**Aim of the task:** Search the entries below for "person". Report each line where it occurs.

**Data provided:**
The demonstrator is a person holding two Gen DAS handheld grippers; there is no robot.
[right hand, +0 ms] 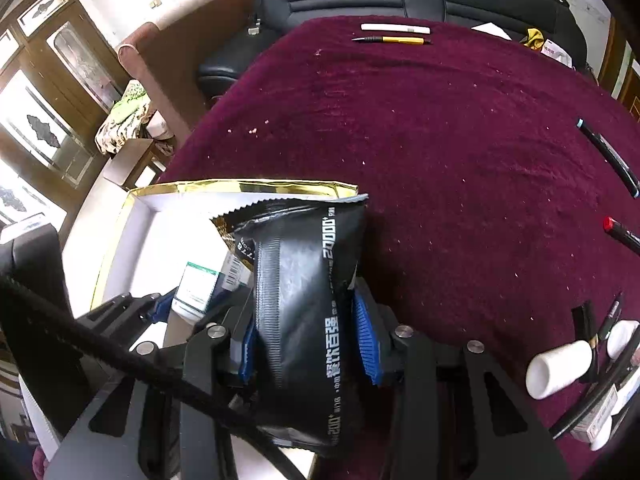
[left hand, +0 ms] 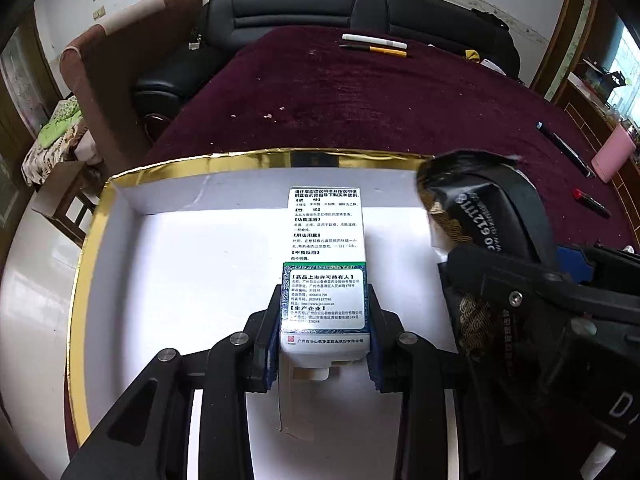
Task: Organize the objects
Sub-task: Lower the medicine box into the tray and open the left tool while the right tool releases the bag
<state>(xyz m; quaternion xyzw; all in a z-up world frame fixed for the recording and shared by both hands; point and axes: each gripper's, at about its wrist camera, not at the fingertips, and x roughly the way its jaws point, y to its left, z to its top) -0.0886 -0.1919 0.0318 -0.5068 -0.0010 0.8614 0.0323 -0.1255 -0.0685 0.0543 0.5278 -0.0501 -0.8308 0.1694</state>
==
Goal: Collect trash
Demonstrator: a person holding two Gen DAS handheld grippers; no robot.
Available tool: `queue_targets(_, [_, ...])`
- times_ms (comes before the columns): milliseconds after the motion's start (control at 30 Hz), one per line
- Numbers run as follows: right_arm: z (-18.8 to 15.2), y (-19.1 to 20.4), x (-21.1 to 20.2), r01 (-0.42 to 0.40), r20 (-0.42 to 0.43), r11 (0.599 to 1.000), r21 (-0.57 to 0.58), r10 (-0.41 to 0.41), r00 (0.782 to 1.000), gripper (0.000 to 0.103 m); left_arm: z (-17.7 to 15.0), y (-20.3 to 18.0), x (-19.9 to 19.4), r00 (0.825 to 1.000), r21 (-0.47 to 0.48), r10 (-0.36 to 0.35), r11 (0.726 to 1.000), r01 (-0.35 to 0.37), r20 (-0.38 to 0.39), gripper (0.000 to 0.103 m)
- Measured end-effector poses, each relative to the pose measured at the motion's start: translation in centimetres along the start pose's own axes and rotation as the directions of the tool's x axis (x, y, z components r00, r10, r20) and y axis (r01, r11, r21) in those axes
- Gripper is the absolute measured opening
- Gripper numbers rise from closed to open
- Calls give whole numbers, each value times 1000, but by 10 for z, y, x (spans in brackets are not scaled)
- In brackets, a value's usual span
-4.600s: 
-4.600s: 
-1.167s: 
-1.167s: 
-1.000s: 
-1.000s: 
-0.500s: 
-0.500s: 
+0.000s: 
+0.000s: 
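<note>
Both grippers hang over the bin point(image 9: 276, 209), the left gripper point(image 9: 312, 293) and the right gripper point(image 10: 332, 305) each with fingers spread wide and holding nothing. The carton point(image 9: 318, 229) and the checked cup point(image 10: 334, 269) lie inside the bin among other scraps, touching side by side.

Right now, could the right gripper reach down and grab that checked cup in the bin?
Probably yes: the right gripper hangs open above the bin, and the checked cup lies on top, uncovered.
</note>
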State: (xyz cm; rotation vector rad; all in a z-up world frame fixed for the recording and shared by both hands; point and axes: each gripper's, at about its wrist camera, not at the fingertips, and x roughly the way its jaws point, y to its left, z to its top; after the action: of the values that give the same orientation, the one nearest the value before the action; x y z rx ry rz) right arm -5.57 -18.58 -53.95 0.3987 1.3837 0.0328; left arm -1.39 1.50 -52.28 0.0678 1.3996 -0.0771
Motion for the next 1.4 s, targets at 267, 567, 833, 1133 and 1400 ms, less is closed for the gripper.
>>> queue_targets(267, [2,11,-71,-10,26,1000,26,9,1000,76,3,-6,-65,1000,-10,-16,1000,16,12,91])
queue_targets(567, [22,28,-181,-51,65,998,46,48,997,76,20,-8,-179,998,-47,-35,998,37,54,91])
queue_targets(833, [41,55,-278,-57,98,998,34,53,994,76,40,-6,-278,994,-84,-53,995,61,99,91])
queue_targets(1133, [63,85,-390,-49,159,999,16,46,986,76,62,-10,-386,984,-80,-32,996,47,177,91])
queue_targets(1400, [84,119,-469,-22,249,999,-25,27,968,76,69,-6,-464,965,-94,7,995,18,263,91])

**Task output:**
The demonstrator is a person holding two Gen DAS handheld grippers; there is no robot.
Demonstrator: a person holding two Gen DAS handheld grippers; no robot.

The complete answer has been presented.